Another artist to watch is Julio Anaya Cabanding, whose star has risen, in part, thanks to the influential Yusto/Giner gallery, a longtime champion of local artists, in nearby Marbella. He replicates Old Masters on cardboard and even directly on the walls of buildings, blending street art with canonical works. Luna recently commissioned Anaya Cabanding to create a site-specific work, his interpretation of an 1854 view of Málaga by Ivan Aivazovsky, for a recent exhibition in Málaga’s Russian Museum.
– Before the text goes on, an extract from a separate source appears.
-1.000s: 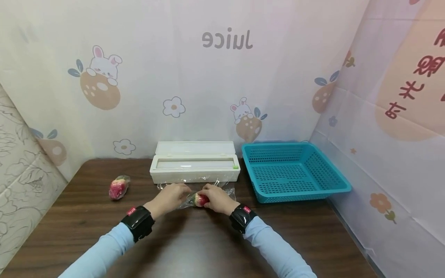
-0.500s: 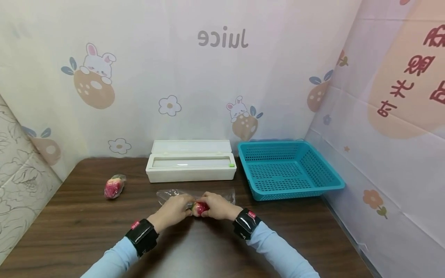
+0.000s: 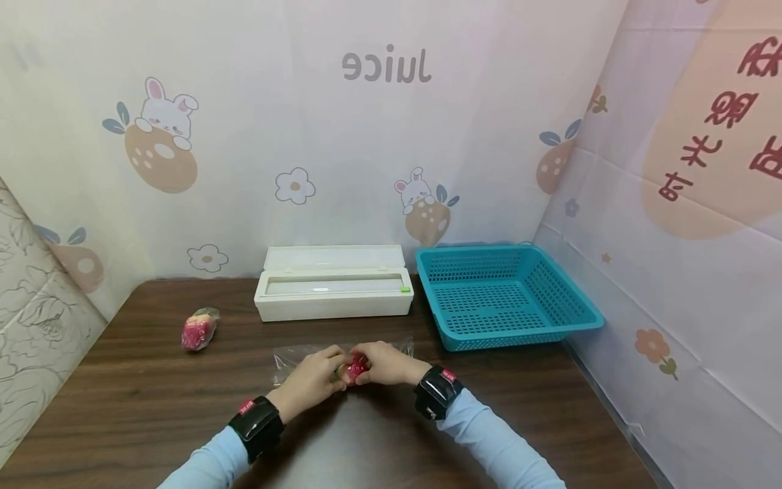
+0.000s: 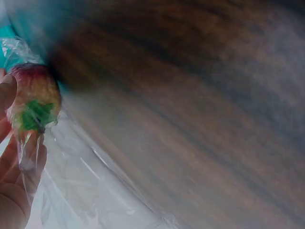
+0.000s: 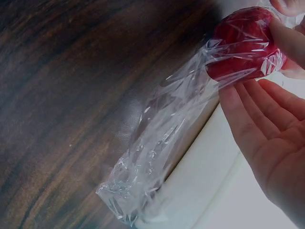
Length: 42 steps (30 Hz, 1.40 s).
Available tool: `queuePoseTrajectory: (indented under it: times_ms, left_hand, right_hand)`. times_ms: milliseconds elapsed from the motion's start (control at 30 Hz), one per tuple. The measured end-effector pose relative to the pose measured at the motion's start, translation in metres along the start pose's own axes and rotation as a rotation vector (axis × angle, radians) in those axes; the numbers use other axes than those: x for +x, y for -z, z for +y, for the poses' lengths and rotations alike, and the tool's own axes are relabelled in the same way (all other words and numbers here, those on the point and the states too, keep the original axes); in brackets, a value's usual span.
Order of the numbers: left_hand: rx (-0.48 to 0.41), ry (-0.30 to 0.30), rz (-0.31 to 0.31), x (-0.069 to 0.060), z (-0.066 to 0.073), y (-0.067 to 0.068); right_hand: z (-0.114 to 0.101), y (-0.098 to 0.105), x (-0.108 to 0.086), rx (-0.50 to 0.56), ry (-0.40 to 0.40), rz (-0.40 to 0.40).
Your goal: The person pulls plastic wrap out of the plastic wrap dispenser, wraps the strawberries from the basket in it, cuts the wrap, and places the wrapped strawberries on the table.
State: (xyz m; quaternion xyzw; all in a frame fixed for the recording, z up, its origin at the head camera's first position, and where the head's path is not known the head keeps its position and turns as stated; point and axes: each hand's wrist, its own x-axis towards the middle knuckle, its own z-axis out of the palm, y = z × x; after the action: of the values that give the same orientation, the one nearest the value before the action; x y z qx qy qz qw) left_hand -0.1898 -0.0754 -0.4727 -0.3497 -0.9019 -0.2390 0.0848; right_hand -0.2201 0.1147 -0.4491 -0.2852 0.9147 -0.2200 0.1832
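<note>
In the head view, a red-and-yellow fruit (image 3: 354, 371) with a green leafy cap lies between both hands at the middle of the table. My left hand (image 3: 311, 382) holds its leafy end between thumb and fingers. The right hand (image 3: 388, 365) grips the red end, thumb on one side and fingers on the other, plain in the right wrist view. Clear plastic wrap (image 5: 167, 126) covers the fruit (image 5: 240, 45) tightly and trails off as a loose, crumpled strip. In the left wrist view, more wrap (image 4: 83, 179) spreads below the green cap (image 4: 35, 116).
Behind the hands stands a long white wrap dispenser (image 3: 333, 307), lid up. A blue-green plastic basket (image 3: 519, 337) is to its right, near the wall. Another wrapped fruit (image 3: 199, 330) lies on the dark wooden table (image 3: 140, 401) at left.
Wrap that lay against the dispenser's front now lies apart from it. Both hands have drawn the fruit nearer, and the left hand has closed in on it. The view has shifted slightly.
</note>
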Motion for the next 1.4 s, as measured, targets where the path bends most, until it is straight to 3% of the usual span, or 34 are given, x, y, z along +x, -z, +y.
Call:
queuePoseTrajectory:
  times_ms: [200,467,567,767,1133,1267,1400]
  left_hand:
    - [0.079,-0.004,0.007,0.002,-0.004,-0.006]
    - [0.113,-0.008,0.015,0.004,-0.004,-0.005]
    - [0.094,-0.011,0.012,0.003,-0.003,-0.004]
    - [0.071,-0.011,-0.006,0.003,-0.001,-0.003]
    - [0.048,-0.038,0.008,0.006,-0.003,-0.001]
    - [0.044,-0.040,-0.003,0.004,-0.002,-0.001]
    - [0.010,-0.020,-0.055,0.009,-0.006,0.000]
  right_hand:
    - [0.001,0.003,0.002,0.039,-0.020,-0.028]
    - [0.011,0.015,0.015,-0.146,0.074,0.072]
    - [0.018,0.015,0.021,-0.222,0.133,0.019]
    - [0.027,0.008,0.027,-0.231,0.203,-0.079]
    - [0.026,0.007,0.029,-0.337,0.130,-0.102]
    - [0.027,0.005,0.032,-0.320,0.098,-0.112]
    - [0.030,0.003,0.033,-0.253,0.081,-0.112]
Another of Anaya Cabanding’s works, this time based on View of the Castle of Gaucin by the 19th-century Romantic painter Jenaro Pérez Villaamil, can be appreciated on the external walls of an old village house in Genalguacil, a Pueblo Blanco of around 500 inhabitants an hour or so into the mountains behind Quiñones’s studio.
I was lucky enough to visit the village before fires tore through the surrounding forests this summer. Here, art is impossible to miss: a giant pencil sculpture by Calleja appears to draw a thick curved stripe on the wall of the museum. The whole village is an open-air contemporary art gallery with works to be encountered every few metres. Alejandro Zaia, who founded the fair Art/Marbella in 2015, describes the project as “a real miracle, a little town saved from extinction by the contemporary art programme. Suddenly every artist in Spain would love to receive a call from Genalguacil to show and to spend a couple of weeks there.”
“After 50 years of declining population, since 2018, we have seen an increase of between three to five per cent,” says mayor Miguel Angel Herrara Gutiérrez of the new life in the village. “Museums and culture cannot be just in big cities; every child should have access. It changes their lives.”

“Spain really had a creative moment in the ’80s – then for a long time there was nothing really that exciting happening,” says Fryns, who had a gallery in Marbella, but became so disillusioned that he moved to China in 2004 and opened galleries in Beijing and Los Angeles featuring contemporary Chinese art. He returned during lockdown. “Coming back from Asia after 15 years, I am looking at Spanish art anew – and a resurgence is under way.”
Its reach is broad. This spring, one of Art Dubai’s most remarked upon artists was Angeles Agrela, born in the province of Jaén, near Málaga, and now living in Granada. Her colourful depictions of women are often characterised by exaggerated hairstyles that sometimes obscure the features of the subject, forcing the viewer to concentrate on other aspects of the picture: the Vasarely-like backgrounds and the clothing are without exception beautifully rendered.
As well as being beautiful, her works are a commentary on female portraiture in the canon of European art history. Fryns, who is preparing a show in Dubai, is pushing at an open door, with a group show around the School of Málaga planned for next year.